Scan the lines below for the string "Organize" and copy every one that has it.
%%
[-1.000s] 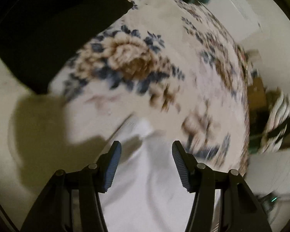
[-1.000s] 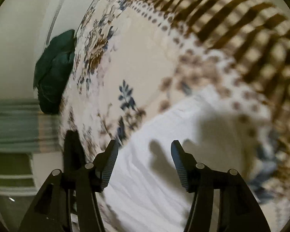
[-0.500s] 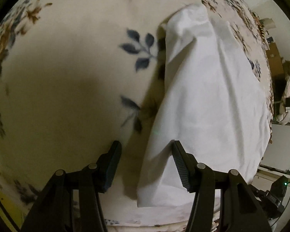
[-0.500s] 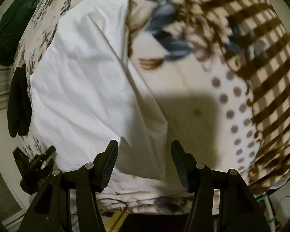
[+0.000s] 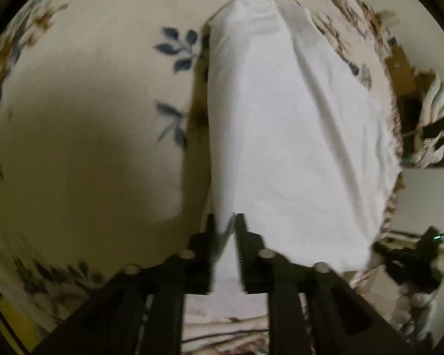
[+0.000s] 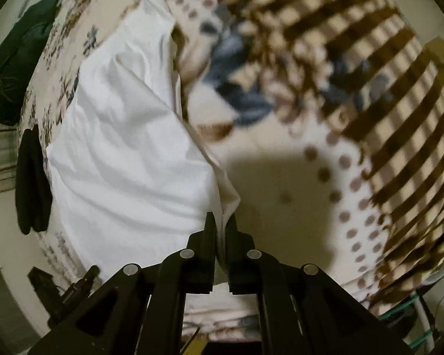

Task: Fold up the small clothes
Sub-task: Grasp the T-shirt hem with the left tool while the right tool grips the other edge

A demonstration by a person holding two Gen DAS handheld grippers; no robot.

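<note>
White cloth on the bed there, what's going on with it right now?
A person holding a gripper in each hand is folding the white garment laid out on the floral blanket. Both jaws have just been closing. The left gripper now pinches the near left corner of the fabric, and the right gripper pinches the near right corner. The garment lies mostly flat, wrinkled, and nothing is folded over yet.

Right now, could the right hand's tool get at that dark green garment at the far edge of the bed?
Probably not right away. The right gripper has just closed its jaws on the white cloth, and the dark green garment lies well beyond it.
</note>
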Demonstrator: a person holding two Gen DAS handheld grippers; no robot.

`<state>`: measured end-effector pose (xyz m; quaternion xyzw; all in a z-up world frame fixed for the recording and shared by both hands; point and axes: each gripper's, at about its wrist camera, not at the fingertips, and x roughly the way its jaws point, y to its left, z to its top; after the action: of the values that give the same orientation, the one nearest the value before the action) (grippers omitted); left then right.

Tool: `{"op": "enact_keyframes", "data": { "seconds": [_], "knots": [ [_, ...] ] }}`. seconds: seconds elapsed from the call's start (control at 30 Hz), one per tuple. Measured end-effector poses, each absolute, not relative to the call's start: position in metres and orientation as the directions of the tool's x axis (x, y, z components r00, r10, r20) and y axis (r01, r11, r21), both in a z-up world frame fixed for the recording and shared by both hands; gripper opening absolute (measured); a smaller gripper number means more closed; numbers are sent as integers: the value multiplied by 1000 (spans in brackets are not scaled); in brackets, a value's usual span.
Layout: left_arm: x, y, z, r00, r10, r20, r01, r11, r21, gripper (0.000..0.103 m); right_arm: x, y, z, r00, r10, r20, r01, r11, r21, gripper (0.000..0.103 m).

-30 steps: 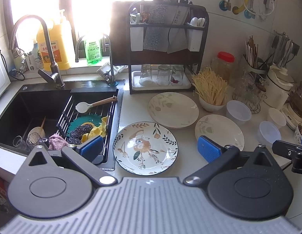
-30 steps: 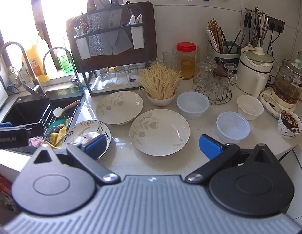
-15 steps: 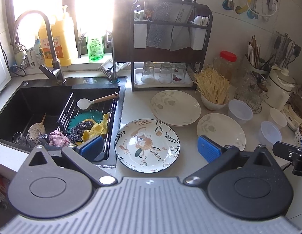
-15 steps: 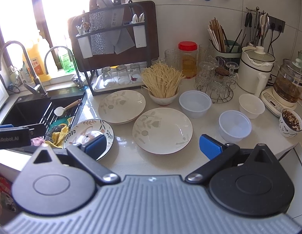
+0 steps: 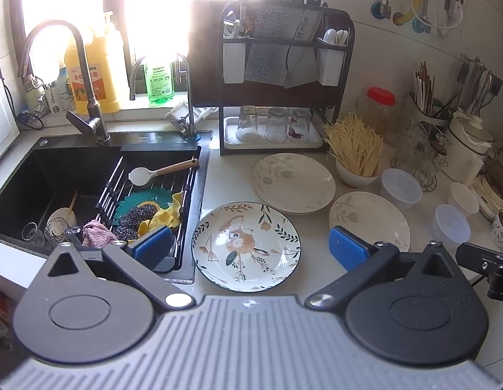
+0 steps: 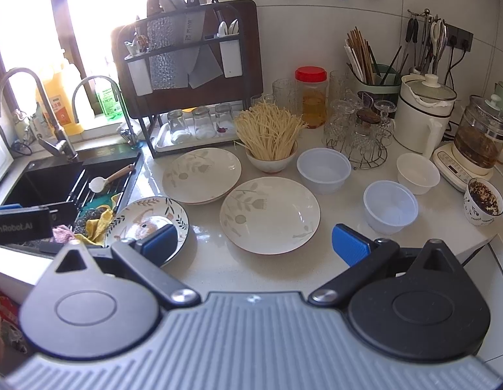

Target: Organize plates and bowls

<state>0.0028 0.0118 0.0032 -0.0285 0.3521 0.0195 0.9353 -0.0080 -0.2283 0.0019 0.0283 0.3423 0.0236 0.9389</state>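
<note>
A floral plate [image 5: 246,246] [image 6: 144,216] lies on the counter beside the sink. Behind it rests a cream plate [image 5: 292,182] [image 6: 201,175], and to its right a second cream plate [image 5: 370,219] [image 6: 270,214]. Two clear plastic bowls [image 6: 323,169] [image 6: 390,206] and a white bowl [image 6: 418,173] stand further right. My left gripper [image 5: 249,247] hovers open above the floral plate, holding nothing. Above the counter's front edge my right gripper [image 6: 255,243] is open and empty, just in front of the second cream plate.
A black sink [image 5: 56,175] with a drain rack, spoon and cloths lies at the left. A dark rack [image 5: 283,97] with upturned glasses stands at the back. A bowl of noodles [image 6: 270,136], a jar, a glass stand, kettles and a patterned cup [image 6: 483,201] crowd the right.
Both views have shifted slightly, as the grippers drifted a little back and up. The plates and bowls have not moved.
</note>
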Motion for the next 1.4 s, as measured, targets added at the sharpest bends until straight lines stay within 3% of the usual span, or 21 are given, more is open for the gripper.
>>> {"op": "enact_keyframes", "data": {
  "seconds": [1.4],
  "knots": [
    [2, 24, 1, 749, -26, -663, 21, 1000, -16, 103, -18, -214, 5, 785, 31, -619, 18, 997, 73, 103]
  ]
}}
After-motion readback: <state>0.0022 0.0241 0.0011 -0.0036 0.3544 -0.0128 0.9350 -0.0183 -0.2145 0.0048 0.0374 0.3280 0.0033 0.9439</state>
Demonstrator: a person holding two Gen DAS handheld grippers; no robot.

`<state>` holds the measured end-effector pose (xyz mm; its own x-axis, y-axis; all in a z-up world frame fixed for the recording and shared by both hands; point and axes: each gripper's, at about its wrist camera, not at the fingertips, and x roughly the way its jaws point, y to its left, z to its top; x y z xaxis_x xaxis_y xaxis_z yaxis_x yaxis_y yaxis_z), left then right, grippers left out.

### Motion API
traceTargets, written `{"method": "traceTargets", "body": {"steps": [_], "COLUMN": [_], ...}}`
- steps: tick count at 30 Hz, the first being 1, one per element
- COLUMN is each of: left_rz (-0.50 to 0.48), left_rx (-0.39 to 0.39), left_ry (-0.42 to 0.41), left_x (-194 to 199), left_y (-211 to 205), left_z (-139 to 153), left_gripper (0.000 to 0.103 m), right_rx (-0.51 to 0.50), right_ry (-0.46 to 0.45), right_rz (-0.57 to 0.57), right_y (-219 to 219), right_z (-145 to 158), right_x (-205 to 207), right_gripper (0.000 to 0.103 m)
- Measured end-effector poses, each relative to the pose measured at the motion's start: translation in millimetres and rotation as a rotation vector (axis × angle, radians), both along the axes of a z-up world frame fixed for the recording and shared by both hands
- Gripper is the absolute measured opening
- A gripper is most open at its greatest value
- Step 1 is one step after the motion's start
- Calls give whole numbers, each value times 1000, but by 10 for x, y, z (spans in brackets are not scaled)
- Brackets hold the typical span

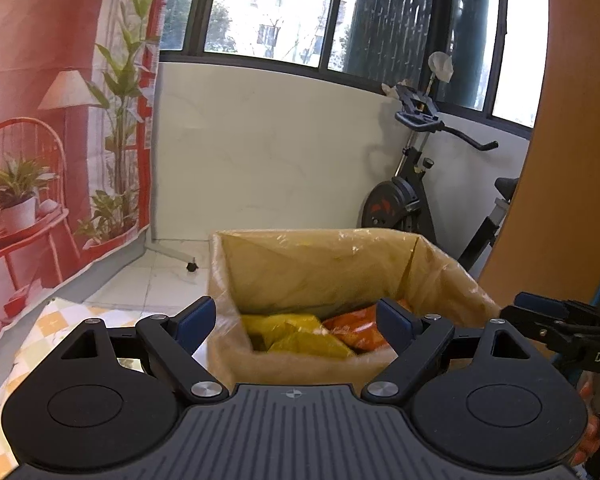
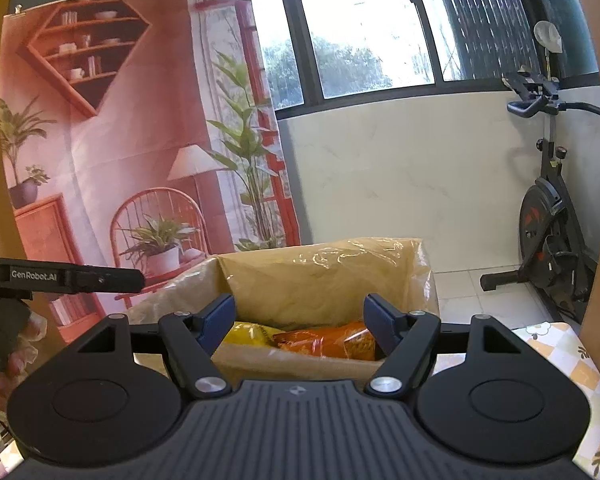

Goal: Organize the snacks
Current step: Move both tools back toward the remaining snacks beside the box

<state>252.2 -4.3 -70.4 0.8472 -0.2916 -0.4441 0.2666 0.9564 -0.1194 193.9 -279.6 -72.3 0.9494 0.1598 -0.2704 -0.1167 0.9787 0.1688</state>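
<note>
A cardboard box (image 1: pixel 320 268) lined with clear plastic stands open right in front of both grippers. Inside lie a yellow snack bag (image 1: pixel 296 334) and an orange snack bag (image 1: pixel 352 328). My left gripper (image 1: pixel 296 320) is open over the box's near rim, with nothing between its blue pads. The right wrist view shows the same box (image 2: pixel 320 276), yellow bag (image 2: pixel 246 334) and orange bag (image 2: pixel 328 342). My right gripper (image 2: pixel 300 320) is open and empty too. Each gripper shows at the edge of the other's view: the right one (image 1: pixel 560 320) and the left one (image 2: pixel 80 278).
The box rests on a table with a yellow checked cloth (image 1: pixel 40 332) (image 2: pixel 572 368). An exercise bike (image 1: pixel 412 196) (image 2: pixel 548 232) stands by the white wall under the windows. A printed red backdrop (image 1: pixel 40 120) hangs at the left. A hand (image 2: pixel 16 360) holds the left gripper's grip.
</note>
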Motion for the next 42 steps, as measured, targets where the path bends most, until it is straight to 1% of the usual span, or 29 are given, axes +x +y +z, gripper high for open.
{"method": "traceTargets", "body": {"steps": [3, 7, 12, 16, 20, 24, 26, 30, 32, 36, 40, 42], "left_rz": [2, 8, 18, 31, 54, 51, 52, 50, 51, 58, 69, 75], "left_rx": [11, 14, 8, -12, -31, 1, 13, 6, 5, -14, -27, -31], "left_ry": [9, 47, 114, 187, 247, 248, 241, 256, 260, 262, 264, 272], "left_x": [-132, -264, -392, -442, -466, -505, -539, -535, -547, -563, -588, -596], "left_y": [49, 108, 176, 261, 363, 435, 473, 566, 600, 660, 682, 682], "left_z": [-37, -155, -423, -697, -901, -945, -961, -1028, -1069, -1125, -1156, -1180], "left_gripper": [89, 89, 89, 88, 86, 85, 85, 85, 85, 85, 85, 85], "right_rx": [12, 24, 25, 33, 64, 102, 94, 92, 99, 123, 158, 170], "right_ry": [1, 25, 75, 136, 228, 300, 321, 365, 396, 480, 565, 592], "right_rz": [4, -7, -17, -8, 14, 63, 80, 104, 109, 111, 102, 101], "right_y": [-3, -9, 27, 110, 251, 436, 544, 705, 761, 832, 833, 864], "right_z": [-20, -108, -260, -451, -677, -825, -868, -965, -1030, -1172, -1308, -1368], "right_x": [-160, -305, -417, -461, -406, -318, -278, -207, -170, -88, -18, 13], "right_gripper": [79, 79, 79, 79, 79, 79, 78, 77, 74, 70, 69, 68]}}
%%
▶ TASK ANSWER:
Target: Organize plates and bowls
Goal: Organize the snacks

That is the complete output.